I began working on a retrospective trial at my institution with some colleagues. Much of the data was retrieved for us by an IT team, but there still exists a plethora of information that we have to pull chart by painful chart.
Working in an oncology subspecialty, we treat a fair number of old and young patients, many with poor outcomes. As I scraped through about 100 charts, extracting bits of information from each, a number of patients were deceased.
On Epic, when you open the chart of a deceased patient, it asks if you're sure you want to go into a dead patient's chart. Yes, I'm sure. As another reminder of their passing, the patient photograph that sits in the left upper hand portion of the chart - typically a not great photo of their face, though occasionally someone is smiling brightly, and a couple patients even had their dogs with them in the photo (did they bring them to clinic? upload the photo manually from home?) - is turned a dark shade of grey. Whose idea was this, to turn the photos grey? Maybe it helps prevent us from trying to order follow up labs on the dead. It's a bit haunting, whatever purpose it serves.
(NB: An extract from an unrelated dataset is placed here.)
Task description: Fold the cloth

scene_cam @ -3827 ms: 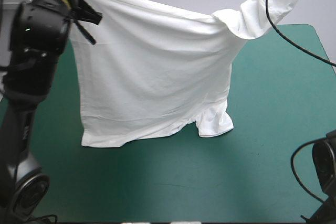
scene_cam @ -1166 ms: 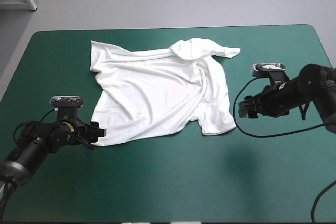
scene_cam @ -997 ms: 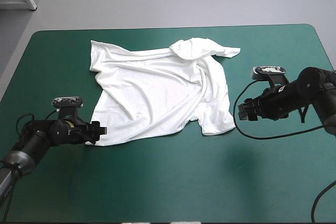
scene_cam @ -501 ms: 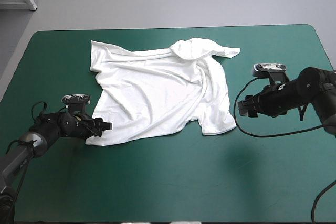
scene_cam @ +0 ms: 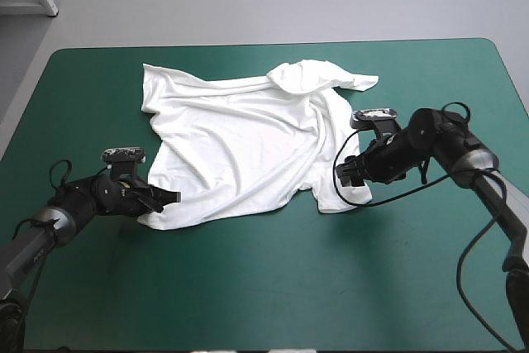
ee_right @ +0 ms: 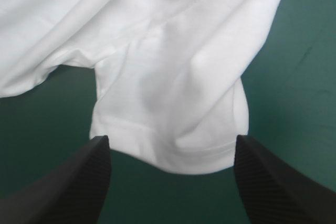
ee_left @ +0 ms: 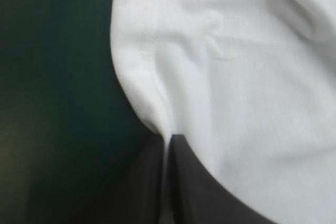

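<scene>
The T-shirt (scene_cam: 248, 142) lies spread but wrinkled on the teal-green bench (scene_cam: 264, 287), in its middle and closer to the far edge than the near one. One part is bunched into a rumpled fold at the cloth's far right corner; the rest spreads in long creases toward the bench's left and near sides.

The left fingers (scene_cam: 168, 197) sit low over the bench at the cloth's near left corner. In the left wrist view they meet in a narrow arch with a thin strip of white pinched between them, so they are clamped on the T-shirt's hem corner. The cloth puckers right at their tips and then runs ahead and to one side as a plain white field, with bare bench on the other side.

The right fingers (scene_cam: 350, 173) are at the cloth's near right corner, where a rounded flap sticks out toward the bench's near edge. In the right wrist view they stand wide apart, and the flap's rounded end lies between them, just ahead of their bases. They appear to straddle it without gripping, though I cannot tell whether either finger touches the cloth.
</scene>
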### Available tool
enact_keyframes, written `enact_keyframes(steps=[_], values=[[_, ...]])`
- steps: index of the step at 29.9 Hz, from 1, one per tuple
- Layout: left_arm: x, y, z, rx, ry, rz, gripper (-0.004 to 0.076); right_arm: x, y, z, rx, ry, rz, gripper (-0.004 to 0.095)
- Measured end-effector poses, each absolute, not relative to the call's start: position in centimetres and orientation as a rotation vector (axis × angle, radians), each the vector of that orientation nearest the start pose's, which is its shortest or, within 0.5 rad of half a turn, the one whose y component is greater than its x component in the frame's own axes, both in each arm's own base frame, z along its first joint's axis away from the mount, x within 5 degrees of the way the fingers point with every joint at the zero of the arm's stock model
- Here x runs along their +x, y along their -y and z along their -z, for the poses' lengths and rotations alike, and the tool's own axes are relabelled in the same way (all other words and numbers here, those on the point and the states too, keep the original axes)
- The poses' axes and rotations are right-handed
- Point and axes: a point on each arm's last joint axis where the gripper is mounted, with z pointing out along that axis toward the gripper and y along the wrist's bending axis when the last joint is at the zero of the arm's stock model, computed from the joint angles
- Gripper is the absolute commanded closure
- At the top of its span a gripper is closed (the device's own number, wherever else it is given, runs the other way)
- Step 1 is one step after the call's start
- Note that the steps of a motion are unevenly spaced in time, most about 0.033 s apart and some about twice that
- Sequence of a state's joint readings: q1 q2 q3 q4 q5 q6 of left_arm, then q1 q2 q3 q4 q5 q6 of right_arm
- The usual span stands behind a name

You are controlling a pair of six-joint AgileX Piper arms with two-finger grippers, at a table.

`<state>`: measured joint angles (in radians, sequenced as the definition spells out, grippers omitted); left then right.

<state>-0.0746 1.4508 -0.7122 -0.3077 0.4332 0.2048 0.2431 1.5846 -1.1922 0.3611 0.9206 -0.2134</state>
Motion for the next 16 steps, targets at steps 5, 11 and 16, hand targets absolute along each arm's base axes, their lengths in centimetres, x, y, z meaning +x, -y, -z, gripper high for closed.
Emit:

I click through the chart. Check for the information I need, make a note in excel, then close the chart out. Many are still living. A significant amount are dead. Some of the dead would be beyond 80 by now (as I look them up, I have to enter their date of birth). Fine, they likely lived a full life. Some would have been about my age, had they lived til today. Others, still, are much younger, and died well before they were able to experience much of a real, adult life.
One by one I go through them, filing away what I need in excel, closing out the charts. The charts of ghosts.